- _WHAT NEEDS TO BE DONE_: If a line in the data contains "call", copy it out.

-----

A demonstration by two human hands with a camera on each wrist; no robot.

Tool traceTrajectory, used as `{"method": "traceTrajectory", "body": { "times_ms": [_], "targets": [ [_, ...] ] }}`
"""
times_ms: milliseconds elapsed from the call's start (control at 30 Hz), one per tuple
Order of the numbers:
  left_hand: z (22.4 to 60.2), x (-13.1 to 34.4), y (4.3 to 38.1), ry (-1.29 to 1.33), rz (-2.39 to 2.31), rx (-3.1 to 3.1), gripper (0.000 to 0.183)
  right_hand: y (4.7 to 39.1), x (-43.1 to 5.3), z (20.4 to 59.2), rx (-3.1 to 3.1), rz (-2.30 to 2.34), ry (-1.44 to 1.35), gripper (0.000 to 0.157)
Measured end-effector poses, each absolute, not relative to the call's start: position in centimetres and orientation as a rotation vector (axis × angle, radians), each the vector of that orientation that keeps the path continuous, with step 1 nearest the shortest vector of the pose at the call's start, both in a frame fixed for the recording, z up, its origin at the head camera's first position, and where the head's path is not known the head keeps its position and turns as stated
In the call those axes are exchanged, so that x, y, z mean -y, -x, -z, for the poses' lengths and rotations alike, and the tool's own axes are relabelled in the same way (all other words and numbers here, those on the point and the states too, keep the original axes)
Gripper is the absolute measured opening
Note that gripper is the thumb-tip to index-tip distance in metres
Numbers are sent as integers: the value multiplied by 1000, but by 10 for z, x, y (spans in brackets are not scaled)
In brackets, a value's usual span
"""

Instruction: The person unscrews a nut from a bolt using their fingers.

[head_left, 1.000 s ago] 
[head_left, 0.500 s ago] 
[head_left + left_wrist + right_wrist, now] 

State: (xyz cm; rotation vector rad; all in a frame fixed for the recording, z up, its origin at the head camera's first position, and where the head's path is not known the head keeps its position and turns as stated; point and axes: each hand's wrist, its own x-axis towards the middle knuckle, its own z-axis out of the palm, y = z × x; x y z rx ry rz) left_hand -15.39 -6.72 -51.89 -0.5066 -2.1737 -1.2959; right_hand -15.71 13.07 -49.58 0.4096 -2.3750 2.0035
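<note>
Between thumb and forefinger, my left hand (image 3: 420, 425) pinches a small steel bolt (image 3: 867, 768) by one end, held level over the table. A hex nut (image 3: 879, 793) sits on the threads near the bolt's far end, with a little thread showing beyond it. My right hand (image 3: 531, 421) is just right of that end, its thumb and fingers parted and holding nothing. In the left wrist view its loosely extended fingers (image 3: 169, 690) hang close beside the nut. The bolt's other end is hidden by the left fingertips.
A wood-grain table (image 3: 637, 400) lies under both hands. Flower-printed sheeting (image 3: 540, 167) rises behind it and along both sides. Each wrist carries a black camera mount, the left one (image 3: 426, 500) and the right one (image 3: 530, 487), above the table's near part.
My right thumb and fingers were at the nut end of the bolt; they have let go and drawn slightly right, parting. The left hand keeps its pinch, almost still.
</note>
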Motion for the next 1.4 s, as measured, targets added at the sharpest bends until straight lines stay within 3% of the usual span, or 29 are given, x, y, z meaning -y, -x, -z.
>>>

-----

- _THE COMPLETED TASK_:
times_ms: milliseconds elapsed from the call's start (control at 30 Hz), one per tuple
Measured end-effector poses, each absolute, not relative to the call's start: position in centimetres and orientation as a rotation vector (axis × angle, radians), each the vector of that orientation that keeps the path continuous, with step 1 nearest the shortest vector of the pose at the call's start, both in a frame fixed for the recording, z up, its origin at the head camera's first position, and where the head's path is not known the head keeps its position and turns as stated
In the call those axes are exchanged, so that x, y, z mean -y, -x, -z, for the poses' lengths and rotations alike, and the tool's own axes are relabelled in the same way (all other words and numbers here, those on the point and the states too, keep the original axes)

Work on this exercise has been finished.